Il primo sincronizzatore tra immagine e audio fu nel 1926 un marchingegno chiamato Vitaphone, con il suono dei dischi sincronizzato con la proiezione, e nel 1928 del sistema Photophone, con il suono registrato sulla pellicola, l'elemento sonoro nel cinema venne impiegato principalmente per rafforzare l'effetto di realtà, mostrando spesso allo spettatore un universo inutilmente verboso e rumoroso, con l'inserimento del suono in funzione puramente mimetica. Ma l'apparecchiatura che lanciò il sonoro nel cinema, e di conseguenza decretò la morte del cinema muto fu il Movietone. Con questo era possibile registrare il sonoro direttamente sulla pellicola nella parte a fianco il fotogramma, sottoforma di variazione di luce, che durante la proiezione veniva riconvertita in segnale elettrico, quindi, poi in segnale sonoro. Con questo sistema finalmente si aveva la perfetta sincronizzazione tra le immagini e il sonoro.

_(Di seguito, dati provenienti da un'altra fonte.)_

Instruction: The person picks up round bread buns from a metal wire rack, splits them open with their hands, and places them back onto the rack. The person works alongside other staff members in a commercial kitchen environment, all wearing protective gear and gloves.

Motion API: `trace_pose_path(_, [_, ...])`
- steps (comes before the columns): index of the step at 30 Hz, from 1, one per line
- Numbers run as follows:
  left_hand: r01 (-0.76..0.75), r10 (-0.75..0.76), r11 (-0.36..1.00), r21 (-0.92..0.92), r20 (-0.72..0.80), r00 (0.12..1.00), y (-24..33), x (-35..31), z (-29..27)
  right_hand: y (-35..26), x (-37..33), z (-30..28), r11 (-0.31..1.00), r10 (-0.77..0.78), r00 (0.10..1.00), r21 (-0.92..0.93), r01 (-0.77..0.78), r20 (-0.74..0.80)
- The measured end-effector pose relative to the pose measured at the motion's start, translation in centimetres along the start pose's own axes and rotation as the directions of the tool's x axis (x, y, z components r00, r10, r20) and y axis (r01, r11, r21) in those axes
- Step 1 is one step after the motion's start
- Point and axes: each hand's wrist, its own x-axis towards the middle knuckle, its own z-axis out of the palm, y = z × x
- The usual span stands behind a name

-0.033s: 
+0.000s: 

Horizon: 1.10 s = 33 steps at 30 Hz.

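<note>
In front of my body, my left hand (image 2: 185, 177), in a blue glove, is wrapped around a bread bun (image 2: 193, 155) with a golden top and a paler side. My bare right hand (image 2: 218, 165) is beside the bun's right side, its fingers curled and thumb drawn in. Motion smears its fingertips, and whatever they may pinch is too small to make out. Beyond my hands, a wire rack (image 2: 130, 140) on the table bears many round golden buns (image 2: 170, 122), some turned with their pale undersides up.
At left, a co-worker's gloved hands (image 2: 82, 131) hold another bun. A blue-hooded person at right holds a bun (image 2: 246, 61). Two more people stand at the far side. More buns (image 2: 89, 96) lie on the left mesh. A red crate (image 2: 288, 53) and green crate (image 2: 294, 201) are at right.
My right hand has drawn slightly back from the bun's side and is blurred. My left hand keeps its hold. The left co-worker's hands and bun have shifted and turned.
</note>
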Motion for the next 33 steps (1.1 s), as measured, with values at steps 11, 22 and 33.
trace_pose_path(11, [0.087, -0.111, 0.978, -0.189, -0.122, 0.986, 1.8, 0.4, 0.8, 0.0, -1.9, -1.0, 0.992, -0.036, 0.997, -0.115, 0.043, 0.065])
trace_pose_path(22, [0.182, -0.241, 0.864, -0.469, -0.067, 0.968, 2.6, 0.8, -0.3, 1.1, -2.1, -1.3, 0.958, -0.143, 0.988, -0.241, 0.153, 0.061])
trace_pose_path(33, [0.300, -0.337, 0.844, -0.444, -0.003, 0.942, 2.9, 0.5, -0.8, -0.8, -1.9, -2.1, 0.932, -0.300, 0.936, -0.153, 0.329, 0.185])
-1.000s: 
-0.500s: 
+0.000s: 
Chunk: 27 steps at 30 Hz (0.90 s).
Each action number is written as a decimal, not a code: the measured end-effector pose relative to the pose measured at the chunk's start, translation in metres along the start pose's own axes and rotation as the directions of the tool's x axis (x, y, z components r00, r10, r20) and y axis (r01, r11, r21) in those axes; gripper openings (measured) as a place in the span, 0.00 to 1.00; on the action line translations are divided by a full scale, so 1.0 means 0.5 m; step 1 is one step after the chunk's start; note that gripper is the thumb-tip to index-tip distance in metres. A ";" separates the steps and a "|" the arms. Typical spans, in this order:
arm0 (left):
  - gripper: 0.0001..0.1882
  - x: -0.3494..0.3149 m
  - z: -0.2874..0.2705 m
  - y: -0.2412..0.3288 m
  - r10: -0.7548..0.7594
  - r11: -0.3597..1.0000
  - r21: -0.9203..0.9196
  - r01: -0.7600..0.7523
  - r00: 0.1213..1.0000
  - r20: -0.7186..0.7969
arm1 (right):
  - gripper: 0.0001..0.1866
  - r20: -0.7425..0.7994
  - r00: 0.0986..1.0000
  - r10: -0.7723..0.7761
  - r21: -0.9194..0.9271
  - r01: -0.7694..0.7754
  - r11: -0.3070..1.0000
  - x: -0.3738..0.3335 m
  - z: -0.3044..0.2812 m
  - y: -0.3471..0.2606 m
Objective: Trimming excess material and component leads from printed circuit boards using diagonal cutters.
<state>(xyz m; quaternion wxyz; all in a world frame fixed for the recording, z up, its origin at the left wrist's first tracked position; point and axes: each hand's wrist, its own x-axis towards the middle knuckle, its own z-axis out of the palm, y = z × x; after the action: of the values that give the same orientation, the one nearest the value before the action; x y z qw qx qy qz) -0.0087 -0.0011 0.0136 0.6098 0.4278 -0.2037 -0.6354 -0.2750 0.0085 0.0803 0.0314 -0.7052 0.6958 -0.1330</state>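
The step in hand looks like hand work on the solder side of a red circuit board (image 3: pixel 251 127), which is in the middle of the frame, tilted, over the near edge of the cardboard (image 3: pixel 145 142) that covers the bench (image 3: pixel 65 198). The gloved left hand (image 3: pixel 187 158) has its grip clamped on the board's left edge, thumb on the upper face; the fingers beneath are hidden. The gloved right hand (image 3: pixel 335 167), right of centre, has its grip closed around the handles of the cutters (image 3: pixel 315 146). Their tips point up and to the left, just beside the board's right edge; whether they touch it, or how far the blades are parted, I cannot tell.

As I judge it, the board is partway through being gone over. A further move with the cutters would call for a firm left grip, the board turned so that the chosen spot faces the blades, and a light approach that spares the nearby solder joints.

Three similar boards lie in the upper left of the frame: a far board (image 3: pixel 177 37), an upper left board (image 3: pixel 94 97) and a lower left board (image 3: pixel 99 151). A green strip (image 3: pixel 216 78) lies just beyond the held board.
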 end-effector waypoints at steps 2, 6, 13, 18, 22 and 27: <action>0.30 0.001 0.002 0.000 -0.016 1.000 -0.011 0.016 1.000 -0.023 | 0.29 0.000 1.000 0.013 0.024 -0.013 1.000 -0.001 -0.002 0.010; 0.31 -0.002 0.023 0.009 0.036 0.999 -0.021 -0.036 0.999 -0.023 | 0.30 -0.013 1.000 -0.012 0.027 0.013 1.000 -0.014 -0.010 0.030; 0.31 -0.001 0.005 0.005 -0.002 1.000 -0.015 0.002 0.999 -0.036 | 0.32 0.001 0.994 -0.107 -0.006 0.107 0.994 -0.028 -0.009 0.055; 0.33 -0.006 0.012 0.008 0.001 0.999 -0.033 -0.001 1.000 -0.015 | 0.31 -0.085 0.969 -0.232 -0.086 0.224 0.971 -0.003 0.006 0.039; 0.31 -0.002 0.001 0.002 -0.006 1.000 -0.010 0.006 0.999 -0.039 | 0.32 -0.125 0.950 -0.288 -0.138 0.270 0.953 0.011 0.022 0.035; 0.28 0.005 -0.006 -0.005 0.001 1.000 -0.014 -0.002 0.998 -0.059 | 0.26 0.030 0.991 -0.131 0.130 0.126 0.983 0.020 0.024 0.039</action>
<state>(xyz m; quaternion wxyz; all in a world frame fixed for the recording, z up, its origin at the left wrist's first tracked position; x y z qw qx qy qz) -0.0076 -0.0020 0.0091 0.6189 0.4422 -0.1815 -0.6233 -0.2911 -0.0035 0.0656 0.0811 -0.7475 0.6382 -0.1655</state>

Anche il “Regime fascista” si occupa della rinascita del film con l'introduzione del sonoro. In un'intervista del 23 giugno 1929 al presidente dell'Ente nazionale per la cinematografia Bisi, in margine ad un convegno tenuto a Padova, si legge: “Il fabbisogno italiano si può calcolare in 300 e 350 film all'anno. Come si vede, dunque, è il momento è il momento più opportuno per piazzare con facilità nel mercato italiano la produzione nazionale. Una seconda constatazione fatta a Padova, è stata la perfetta intesa per l'incrementazione della produzione cinematografica teatrale e quelli con l'Istituto Nazionale Luce che curano egregiamente la produzione delle pellicole di propaganda culturale ed educativa. Sul film sonoro si sa che l'Ente nazionale per la cinematografia ha già iniziato febbrilmente la sua attività produttrice negli stabilimenti provvisori della Farnesina, i primi stabilimenti per film sonori sorti inEuropa. Essi sono tecnicamente attrezzati in modo da poter superare le prime difficoltà tecniche ed artistiche che una simile lavorazione affatto nuova offre naturalmente. Lavoriamo in questo momento contemporaneamente con due troupe e due differenti soggetti e ne stiamo mettendo nel cantiere altri, e questo sempre negli stabilimenti della Farnesina. Il personale italiano è utilizzato nel suo giusto calore. Anzi una lode incondizionata va data ai giovani tecnici italiani che in pochissime settimane hanno saputo impadronirsi dell'impiego dei delicatissimi complicati meccanismi per la produzione dei films sonori”. E aggiungeva il presidente dell'Istituto Luce Sardi: “Non ci sarà da attendere molti anni che gli esperimenti ora in corso permetteranno, col loro sviluppo tecnico, di ottenere la trasmissione della visione di un qualunque film sonoro per mezzo della radio, cosicchè dalle apposite «stazioni», così come ora si trasmettono in ogni angolo del mondo discorsi e concerti, verranno diramati anche e sempre per le vie stesse, i programmi cinematografici e i «dal vero» della attualità”.